EXERCISE DESCRIPTION -
From the entries that follow, reproduce exactly and only the lines from the line with "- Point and" to the line with "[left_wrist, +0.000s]", endpoints included.

(Data entries)
#####

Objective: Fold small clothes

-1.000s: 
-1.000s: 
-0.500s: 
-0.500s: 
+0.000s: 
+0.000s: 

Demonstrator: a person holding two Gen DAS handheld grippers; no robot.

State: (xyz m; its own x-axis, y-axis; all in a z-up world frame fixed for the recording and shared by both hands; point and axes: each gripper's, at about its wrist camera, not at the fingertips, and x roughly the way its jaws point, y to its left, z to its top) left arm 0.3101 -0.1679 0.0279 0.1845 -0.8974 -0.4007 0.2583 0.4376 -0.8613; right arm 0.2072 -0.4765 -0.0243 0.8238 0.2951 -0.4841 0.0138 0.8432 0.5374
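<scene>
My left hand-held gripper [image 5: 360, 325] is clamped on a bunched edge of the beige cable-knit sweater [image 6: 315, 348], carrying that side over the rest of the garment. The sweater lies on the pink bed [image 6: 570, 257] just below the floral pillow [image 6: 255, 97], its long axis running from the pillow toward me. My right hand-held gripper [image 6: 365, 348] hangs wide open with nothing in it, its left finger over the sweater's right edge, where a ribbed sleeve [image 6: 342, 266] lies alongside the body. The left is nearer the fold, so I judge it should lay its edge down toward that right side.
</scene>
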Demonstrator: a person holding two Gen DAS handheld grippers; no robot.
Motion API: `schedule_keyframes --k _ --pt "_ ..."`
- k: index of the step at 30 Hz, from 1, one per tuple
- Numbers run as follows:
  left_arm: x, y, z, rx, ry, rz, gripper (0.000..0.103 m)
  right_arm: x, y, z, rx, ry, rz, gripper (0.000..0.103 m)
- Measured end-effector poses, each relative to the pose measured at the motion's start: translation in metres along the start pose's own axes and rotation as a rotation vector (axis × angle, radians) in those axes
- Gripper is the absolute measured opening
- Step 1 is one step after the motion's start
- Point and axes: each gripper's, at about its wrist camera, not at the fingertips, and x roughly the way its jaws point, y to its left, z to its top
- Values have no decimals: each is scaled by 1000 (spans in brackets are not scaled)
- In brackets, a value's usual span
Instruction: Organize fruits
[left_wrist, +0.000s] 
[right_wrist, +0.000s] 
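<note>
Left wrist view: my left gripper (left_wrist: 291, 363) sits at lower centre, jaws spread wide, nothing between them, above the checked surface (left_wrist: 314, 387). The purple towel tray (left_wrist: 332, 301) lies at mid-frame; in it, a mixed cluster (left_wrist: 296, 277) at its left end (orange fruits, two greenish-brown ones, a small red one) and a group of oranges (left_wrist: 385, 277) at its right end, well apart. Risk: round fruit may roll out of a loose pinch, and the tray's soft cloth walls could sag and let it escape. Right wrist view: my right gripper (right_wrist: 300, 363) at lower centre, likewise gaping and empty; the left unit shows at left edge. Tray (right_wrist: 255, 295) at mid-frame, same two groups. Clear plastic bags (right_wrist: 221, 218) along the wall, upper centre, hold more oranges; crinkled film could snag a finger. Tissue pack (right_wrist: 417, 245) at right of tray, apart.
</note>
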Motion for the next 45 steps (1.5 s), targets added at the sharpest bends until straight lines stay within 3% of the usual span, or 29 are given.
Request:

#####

SOLUTION FOR THIS TASK -
- Point and axes: each gripper's, at about its wrist camera, not at the fingertips, and x roughly the way its jaws point, y to its left, z to its top
- Values have no decimals: each is scaled by 1000 (spans in brackets are not scaled)
- In brackets, a value's usual span
Instruction: Organize fruits
[left_wrist, +0.000s] 

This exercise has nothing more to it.